Sometime in the nineties Kaylan and Volman were working at the Miss Universe offices (of all things) with plenty of free time with nothing to do. They were both heavily into coke. By this time in their life they had been using for a great many years. Addiction was taking its toll. For Kaylan  (and all of us) there is always a basis for the need to soothe or relax.  It seems to be an unconscious attempt at solutions to personal problems that are buried in time. So dismissing drugs as a bad habit misses its functionality. There can be functional aspects to dysfunctional behavior…just ask Howard or me. Kaylan wrote about its seductive quality; it increased his productivity and made him more lucid. But his strength became his Achilles Heel. Both of our heroes were sniffling badly – Kaylan’s nose started to bleed. He looked at Mark and asked, “What do you think? Volman Replied, “Let’s do it.” They flushed their vials of white powder down the drain and never looked back.

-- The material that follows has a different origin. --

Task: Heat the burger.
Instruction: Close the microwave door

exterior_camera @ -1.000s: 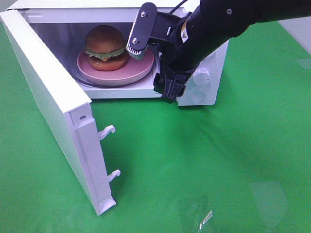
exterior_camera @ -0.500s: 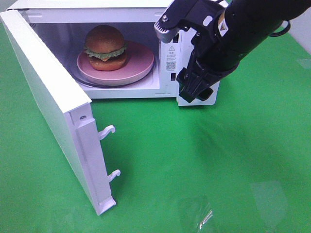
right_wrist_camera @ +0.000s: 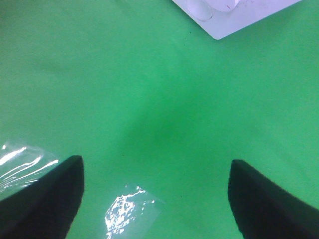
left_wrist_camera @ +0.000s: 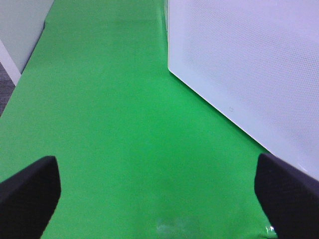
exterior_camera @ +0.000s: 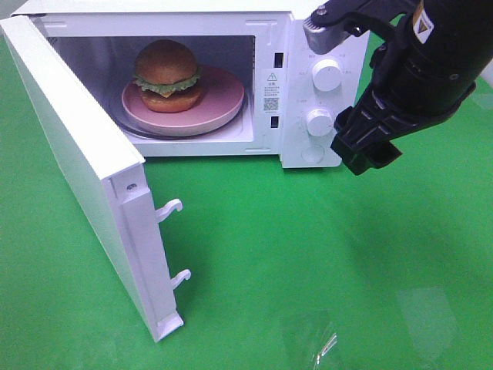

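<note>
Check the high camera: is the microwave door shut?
No, the microwave door is swung wide open, leaving the burger on its pink plate in plain sight inside.

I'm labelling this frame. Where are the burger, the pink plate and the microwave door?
burger (exterior_camera: 166, 62), exterior high view, on the top bun.
pink plate (exterior_camera: 223, 94), exterior high view, bare part right of the burger.
microwave door (exterior_camera: 92, 154), exterior high view, its broad white face.

A lab test setup: a white microwave (exterior_camera: 296, 100) stands on a table draped in green cloth (exterior_camera: 308, 254)
</note>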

Howard Kaylan has led an extraordinary life. He’s won and lost fortunes, resided on the outskirts of fame and to this day he’s still working his craft, taking the Happy Together Tour on the road. I’d like to see it again, just one more time. He’s loved well and lost with dignity and a touch of humor. Howard has rubbed shoulders with the Rock Gods and came out of it all with an open mind and honest appraisals of his connection to it all.  He was close with Marc Bolan of T. Rex fame. Several critics that reviewed Electric Warrior credited the soaring harmonies of Kaylan and Volman as integral components to the success of both Electric Warrior and the top ten single it spawned…Bang a Gong (Get it On), the only top ten hit for T. Rex in the states.

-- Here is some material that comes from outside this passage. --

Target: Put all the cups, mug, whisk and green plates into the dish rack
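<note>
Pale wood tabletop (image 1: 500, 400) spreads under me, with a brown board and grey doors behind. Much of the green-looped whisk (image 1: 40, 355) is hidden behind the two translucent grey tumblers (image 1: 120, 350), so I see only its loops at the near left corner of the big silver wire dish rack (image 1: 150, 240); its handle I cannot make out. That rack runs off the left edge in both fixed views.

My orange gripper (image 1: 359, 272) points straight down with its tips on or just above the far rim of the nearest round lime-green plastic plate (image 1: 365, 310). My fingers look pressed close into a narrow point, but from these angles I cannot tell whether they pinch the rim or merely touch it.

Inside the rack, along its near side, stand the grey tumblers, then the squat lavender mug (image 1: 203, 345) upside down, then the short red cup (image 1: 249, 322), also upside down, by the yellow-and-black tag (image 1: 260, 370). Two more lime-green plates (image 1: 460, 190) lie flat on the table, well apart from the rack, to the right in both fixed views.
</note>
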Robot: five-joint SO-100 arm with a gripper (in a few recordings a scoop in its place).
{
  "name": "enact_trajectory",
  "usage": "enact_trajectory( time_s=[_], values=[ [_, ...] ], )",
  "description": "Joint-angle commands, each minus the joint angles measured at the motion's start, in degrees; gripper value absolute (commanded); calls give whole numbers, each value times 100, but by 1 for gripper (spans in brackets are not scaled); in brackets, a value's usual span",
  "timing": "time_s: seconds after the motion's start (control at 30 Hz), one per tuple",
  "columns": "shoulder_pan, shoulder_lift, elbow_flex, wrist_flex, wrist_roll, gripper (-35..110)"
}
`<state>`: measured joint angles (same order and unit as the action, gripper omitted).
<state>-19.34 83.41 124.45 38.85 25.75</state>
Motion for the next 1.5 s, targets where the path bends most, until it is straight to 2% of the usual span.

Kaylan is capable of great love for others and has sustained long-time friendships. He grieved deeply upon Bolan’s untimely death. Kaylan felt it was the day music died (for him) when Nilsson passed away. When John Lennon was murdered, Kaylan “cried all night for all of us.” In late 1992, Zappa’s cancer was in then news. Kaylan visited his ailing friend and reached a type of closure that he never gotten from his own father. They hugged goodbye and it was understood…they would never see each other again. Frank Zappa died on December 4th, 1993.  Death is the great mystery of life and we may bring our dead back to life through a wishful hallucination and the psychic pain moves us toward a completion of mourning yet we will carry the memories of our friends and lovers forever and keep them alive in our dreams.

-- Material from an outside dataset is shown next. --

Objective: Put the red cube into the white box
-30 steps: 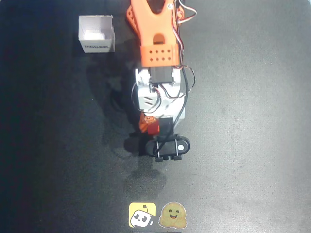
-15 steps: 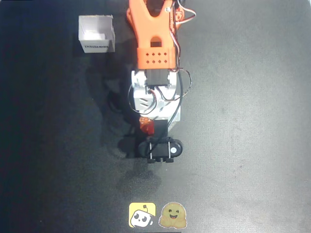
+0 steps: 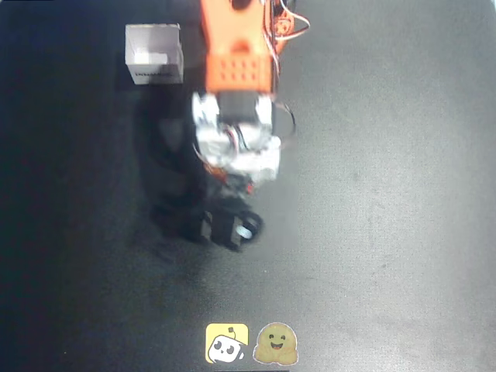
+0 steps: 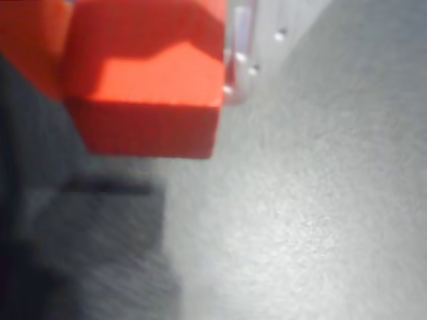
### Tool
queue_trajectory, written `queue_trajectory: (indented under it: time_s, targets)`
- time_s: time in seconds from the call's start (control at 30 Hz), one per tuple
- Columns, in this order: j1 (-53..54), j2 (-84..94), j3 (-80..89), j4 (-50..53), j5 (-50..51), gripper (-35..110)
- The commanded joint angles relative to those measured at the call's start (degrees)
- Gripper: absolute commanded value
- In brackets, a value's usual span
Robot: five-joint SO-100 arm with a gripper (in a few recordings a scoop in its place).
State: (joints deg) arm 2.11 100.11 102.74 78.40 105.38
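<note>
- Wrist view: the gripper (image 4: 143,80) pinches the red cube (image 4: 147,87), seen close above the table (image 4: 313,220).
- Overhead view: the white box (image 3: 154,53) sits upper left, apart from the blurred arm (image 3: 232,101).

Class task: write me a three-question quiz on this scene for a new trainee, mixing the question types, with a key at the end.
1. True or false: the cube is already inside the box.
2. Multiple choice: in the overhead view, the box sits at the A) top left, B) bottom right, C) centre of the table.
3. Short answer: what lies at the bottom edge of the overhead view?

Key
1. False. The wrist view shows the cube up close at the gripper, off the table; the box stands apart with no cube in it.
2. A.
3. Two stickers, one yellow with a robot figure, one a smiling face.
</note>
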Motion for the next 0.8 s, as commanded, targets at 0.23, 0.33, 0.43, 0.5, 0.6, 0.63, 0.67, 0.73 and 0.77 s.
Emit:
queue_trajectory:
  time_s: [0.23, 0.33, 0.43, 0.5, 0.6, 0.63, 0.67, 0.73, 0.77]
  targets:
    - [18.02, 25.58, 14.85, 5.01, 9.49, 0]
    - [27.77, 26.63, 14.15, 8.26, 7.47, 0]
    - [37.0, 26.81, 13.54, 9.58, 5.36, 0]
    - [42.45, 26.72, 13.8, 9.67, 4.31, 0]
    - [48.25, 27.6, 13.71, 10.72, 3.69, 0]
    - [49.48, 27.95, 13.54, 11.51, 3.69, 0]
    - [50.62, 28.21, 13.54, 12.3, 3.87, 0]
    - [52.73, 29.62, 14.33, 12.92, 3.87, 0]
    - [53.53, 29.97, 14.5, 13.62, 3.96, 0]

Howard married Michelle Dibble in 2005. It was his fifth marriage although Howard may be the first to say he’s not a marriage junkie and Michelle’s not a runaway bride. This time may be the charm.

Kaylan’s Coda: When it’s all over and the piper plays Happy Together one last time, I want to kiss my wife, hug my dog, take a giant toke, and smile my way through the obsidian void.

My end is my beginning: Kaylan’s memoir is akin to a church confessional. It’s worked for 1800 years – and it worked perfectly now.